January Month in Review: Alberta’s failure with Amazon provides important learning opportunity

ASCG Month in Review: January 2018

“Not saying we’d fight a bear for you… but we totally would”... that was the tagline emanating from the Calgary Economic Development’s pitch to Amazon, a pitch where the company spent over $500,000 on advertising to attract the Seattle based tech giant. Calgary based the majority of their pitch off having the “highest concentration of head offices in the country, the friendliest tax regime, the most available office space and the highest concentration of young STEM professionals”.

Calgary wasn't the only Albertan city vying for Amazon, Edmonton’s Economic Development Corporation (EEDC) also put forward a proposal to try and land Amazon’s HQ #2. While EEDC was more tight-lipped about the details of their proposal, it’s likely that the city’s research expertise in artificial intelligence and machine learning, plethora of available real estate and high quality post secondary institutions were all mentioned as reasons to choose Edmonton.

Given the effort put forward in both of these proposals, many in Alberta were disappointed to hear that neither city was able to make the new shortlist put forward by Amazon. When reflecting back on this experience however, both of Alberta’s major cities can learn a lot about their own deficiencies in attracting big technology companies. We’ve come up with four key lessons Alberta can learn from this experience to improve its technology ecosystem moving forward.

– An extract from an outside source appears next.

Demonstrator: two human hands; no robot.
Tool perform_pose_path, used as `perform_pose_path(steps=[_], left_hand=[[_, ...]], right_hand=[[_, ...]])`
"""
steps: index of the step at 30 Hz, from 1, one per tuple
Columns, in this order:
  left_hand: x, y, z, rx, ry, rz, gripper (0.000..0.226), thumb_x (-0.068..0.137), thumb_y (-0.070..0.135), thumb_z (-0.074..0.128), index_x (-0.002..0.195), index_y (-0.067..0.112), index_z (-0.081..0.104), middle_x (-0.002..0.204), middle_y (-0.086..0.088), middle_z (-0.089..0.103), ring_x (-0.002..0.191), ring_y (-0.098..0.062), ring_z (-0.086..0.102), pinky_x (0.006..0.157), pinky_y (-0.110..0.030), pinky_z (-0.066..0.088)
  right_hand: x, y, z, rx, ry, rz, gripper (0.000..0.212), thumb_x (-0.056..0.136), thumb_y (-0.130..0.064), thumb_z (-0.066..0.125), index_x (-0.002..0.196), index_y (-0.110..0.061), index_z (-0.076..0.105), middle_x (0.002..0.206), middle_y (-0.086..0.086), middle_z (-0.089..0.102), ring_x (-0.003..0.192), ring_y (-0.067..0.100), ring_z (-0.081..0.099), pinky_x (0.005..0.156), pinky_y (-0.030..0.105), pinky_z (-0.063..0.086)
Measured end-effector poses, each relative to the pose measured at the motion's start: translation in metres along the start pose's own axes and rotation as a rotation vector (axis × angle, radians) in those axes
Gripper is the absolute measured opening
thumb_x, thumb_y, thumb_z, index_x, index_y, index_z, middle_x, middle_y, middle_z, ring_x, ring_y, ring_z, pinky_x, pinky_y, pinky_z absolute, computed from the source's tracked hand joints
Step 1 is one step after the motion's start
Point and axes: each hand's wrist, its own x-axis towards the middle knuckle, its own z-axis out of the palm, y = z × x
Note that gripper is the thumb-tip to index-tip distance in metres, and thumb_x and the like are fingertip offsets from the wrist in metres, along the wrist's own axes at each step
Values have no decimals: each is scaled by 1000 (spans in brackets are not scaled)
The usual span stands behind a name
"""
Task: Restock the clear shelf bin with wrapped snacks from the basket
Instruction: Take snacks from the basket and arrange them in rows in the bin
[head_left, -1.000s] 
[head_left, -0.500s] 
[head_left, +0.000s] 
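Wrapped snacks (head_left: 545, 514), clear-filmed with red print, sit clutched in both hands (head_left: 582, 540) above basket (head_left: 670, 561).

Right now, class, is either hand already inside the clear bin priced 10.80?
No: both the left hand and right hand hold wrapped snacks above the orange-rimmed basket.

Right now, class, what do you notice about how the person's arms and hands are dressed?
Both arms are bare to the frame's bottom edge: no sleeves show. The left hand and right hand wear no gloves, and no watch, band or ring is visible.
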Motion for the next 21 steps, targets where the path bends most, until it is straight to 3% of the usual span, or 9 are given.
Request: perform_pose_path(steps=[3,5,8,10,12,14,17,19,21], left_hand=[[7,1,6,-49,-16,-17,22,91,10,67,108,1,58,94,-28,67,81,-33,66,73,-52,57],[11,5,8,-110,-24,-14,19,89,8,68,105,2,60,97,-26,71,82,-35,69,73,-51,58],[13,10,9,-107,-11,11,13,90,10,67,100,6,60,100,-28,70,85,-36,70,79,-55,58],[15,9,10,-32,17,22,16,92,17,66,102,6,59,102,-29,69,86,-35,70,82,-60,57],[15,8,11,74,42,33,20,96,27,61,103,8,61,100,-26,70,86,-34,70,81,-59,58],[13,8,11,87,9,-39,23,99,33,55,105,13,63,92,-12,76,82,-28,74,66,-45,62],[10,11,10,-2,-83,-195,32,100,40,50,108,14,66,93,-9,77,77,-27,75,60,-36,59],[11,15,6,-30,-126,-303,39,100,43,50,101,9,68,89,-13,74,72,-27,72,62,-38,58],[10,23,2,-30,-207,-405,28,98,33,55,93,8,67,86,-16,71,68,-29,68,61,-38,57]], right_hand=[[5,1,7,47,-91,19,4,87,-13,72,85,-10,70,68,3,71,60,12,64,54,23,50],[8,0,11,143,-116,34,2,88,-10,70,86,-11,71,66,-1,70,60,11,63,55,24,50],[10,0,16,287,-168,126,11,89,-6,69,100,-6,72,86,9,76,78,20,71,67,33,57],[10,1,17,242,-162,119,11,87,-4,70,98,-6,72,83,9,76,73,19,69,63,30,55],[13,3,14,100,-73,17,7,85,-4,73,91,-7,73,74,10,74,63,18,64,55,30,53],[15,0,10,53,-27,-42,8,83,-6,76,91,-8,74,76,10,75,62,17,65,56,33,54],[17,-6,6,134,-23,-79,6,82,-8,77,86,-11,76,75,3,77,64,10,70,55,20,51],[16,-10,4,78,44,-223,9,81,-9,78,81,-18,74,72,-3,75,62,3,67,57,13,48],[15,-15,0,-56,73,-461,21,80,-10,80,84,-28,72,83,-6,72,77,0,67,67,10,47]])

  1. Commercializing our expertise: According to University of Calgary provost Dru Marshall, both the University of Calgary and the University of Alberta possess strong research credentials in many emerging technology fields. This includes areas such as  data-visualization, human-computer interaction and information security for the University of Calgary and artificial intelligence for the University of Alberta”.  While research strength is important, Calgary technology entrepreneur Wayne Sim comments that commercialization is where Canadians suffer. “... Canada is very innovative. What Canada is not good at, it's not really good at the commercialization of that innovation. If you look … at mid-cap companies in the technology sector between $200 million and $400 million … it's a desert.” Moving forward,  Calgary and Edmonton alike would benefit from public private partnerships that help commercialize existing research expertise. 

  2. Educating more software engineers and developers: The University of Calgary puts forward less than 200 computer science and math graduates each year, while that number is closer to 300 at the University of Alberta. These numbers stand in dramatic contrast to BC for example, where the government has recently committed to 2900 tech related spaces that should lead to at least 1,000 more graduates per year by 2023. If Alberta is serious about improving its technology ecosystem, our universities must educate more students in computer science and engineering related fields. 

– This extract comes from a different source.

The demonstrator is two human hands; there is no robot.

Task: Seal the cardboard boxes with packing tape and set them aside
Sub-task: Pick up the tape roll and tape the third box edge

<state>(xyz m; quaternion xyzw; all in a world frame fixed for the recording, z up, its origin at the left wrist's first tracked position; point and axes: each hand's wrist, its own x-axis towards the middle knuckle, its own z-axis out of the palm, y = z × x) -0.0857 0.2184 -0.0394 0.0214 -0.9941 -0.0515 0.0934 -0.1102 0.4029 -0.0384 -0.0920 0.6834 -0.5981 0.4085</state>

  3. Improved infrastructure considerations: When detailing what they were looking for in the city they chose, one key criteria for Amazon was infrastructure.  Don Iveson was quick to mention this in an interview, stating that “They were specifying mass transit for labour mobility and they were specifying even bike lanes as options for their talent to get to work." Amazon also mentioned business travel as being an important factor, citing direct flights to New York and Washington DC as important considerations. This is one area where Calgary and Edmonton both fell short, as both cities offered no direct flights to Washington DC, while only Calgary offered a direct flight to New York. In addition, premier Notley went onto mention that the lack of investment in mass public transit across Alberta played a role in hampering the two cities pitches. When taken together, making strategic investments in transit infrastructure, and providing direct flights to key markets are two ways Alberta can improve its technology ecosystem. 

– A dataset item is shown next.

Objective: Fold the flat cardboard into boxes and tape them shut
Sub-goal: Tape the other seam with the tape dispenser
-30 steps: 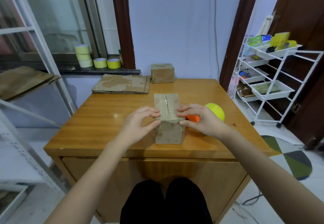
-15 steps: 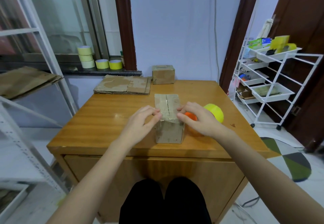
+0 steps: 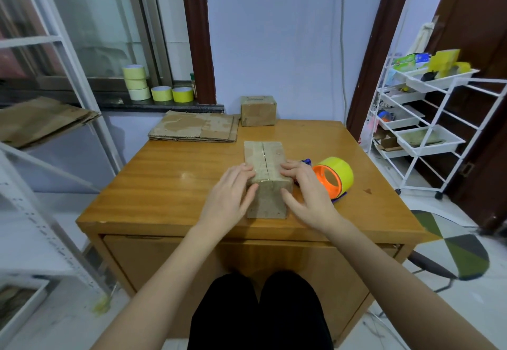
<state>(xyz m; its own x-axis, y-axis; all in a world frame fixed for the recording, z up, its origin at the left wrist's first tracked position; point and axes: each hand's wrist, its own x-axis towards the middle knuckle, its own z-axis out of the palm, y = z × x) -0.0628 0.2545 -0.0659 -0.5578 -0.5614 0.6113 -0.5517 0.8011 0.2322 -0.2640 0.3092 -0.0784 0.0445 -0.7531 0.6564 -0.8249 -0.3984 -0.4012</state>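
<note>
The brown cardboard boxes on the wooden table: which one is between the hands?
The near brown cardboard box, flanked by left hand and right hand; the far box stands alone.

Box (image 3: pixel 265 170): folded cardboard, upright near the front edge of the table (image 3: pixel 170 185), top flaps meeting at a centre seam.
Left hand (image 3: pixel 230 196): flat against the box's left side, fingers straight, thumb on the near face.
Right hand (image 3: pixel 307 193): flat against the box's right side, fingers spread, thumb on the near face.
Tape dispenser (image 3: pixel 333 177): yellow roll on an orange core, lying on the table just right of the right hand.
Flat cardboard (image 3: pixel 194 129): stacked at the table's far left corner.
Second box (image 3: pixel 258 110): closed, at the far edge beside the stack.
Tape rolls (image 3: pixel 153 86): yellow, lined up on the window ledge.
Cart (image 3: pixel 428 127): white wire trays, right of the table.
</note>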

  4. Organic growth of technology firms: Grant Mclarnon, the CEO of Calgary based tech firm Adoxio found that "the technology industry has often found itself competing for talent with the oil and gas sector... a  difficult task considering that industry has paid people exceptionally well for a very long time. Even with a downturn in the oil and gas industry, these laid off workers aren't necessarily suited for high tech work." In an oil and gas heavy province, growing a thriving technology ecosystem has been difficult for our two major cities. This is a huge barrier for big companies like Amazon, who entrepreneur Wayne Sim says "need an ecosystem to support a company like Amazon." He goes on to note "It's not like they're going to take and hire 50,000 new graduates...[you need] smaller companies that are going to take people out of those educational systems and move from two-year developers to five-year developers or seven-year developers". In order to attract the biggest technology companies in the world, Alberta needs to show it has an existing ecosystem, filled with technology talent at various companies. 

Although many are disappointed by Alberta's inability to make Amazon's short list, we choose to see it a different way. By participating in this pitch, both Calgary and Edmonton have seen how they match up to other cities across North America. From here, both cities can take these learnings and work on their shortcomings to prepare for the economy of tomorrow.